I think that John Mayrant, Jr., is going to look like his mother. I was very glad to be present when he was christened, and at this ceremony I did not feel as I had felt the year before at the wedding; for then I had known well enough that if the old ladies found any blemish on that occasion, it was my being there! To them I must remain forever a “Yankee,” a wall perfectly imaginary and perfectly real between us; and the fact that young John could take any other view of me, was to them a sign of that “radical” tendency in him which they were able to forgive solely because he was of the younger generation and didn’t know any better.

And with these thoughts in my mind, and remembering a certain very grave talk I had once held with Eliza in the Exchange about the North and the South, in which it was my good fortune to make her see that there is on our soil nowadays such a being as an American, who feels, wherever he goes in our native land, that it is all his, and that he belongs everywhere to it, I looked at the little John Mayrant, and then I said to his mother:—

“And will you teach him ‘Dixie’ and ‘Yankee Doodle’ as well?”

But Eliza smiled at me with friendly, inscrutable eyes.

“Oh,” said John, “you mustn’t ask too much of the ladies. I’ll see to all that.”
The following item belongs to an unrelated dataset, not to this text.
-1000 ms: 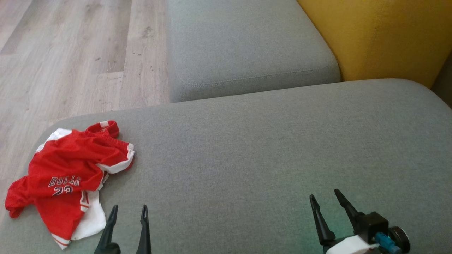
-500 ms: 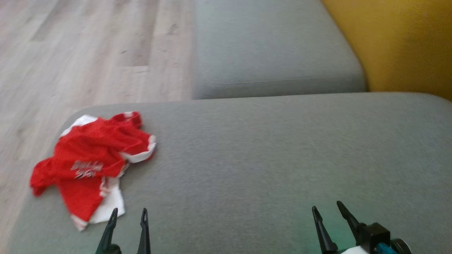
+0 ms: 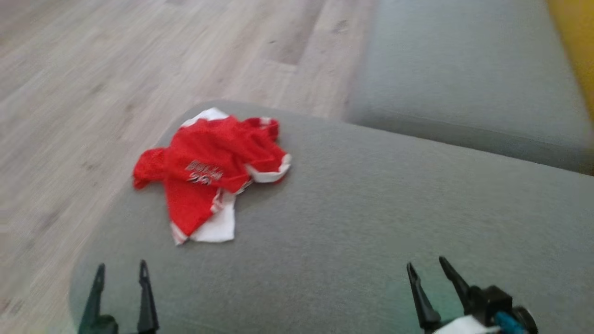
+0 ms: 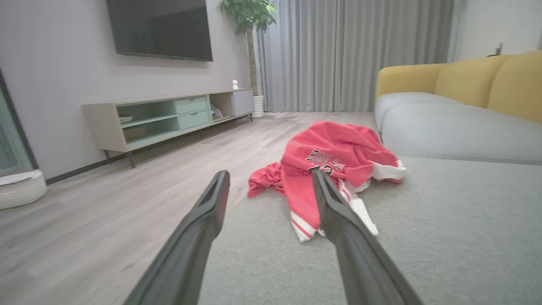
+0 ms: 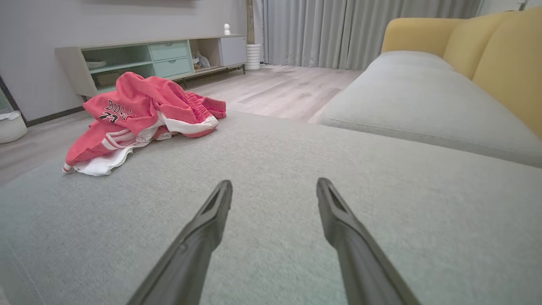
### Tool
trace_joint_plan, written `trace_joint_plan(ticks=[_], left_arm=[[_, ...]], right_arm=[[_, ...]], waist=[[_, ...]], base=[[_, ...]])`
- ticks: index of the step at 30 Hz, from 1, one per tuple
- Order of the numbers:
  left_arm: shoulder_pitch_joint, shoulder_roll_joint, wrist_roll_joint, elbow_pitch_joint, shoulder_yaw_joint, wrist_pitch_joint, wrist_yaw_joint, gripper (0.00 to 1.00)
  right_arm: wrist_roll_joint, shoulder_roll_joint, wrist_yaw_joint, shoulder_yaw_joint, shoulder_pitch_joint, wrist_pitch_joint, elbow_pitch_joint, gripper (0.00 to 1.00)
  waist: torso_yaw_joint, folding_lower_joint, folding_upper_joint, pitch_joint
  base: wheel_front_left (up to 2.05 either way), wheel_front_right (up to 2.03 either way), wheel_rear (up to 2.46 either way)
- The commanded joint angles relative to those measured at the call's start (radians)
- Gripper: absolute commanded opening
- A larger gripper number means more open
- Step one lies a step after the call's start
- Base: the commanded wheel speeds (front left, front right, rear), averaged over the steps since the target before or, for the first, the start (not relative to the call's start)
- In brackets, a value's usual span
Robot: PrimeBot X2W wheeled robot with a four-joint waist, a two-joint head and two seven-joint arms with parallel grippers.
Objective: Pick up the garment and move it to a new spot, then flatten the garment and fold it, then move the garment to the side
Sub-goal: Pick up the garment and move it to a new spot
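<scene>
Lying where: the garment sits crumpled on the grey sofa cushion, near its far left corner and close to the edge that meets the wooden floor.
Look of garment: a red jersey with white trim, dark lettering and a number on top; one white panel spreads flat toward the robot, and a red sleeve points to the cushion's left edge. The head view is blurred, so the number is unreadable there.
State of left gripper: released, its two dark fingers spread with nothing between them, low over the cushion's near left part, short of the garment and not touching it.
State of right gripper: released as well, fingers parted and empty, over bare grey fabric, well apart from the garment.
Sofa beyond: a second grey cushion lies past the first, with a yellow backrest at its right.
Room in left wrist view: a low TV stand under a wall-mounted television, grey curtains and a potted plant behind.
</scene>
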Motion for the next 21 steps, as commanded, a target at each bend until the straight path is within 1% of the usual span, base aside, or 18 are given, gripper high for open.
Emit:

Perhaps he will. And an education at Harvard College need not cause the boy to forget his race, or his name, or his traditions, but only to value them more, as they should be valued. And the way that they should be valued is this: that the boy in thinking of them should say to himself, “I am proud of my ancestors; let my life make them proud of me.”

But, in any case, is it not pleasant to think of the boy being brought up by Eliza, and not by Hortense?

And so my portrait of Kings Port is finished. That the likeness is not perfect, I am only too sensible. No painter that I have heard of ever satisfies the whole family. But, should any of the St. Michaels see this picture, I trust they may observe that if some of the touches are faulty, true admiration and love of his subject animated the artist’s hand; and if Miss Josephine St. Michael should be pleased with any of it, I could wish that she might indicate this by sending me a Lady Baltimore; we have no cake here that approaches it.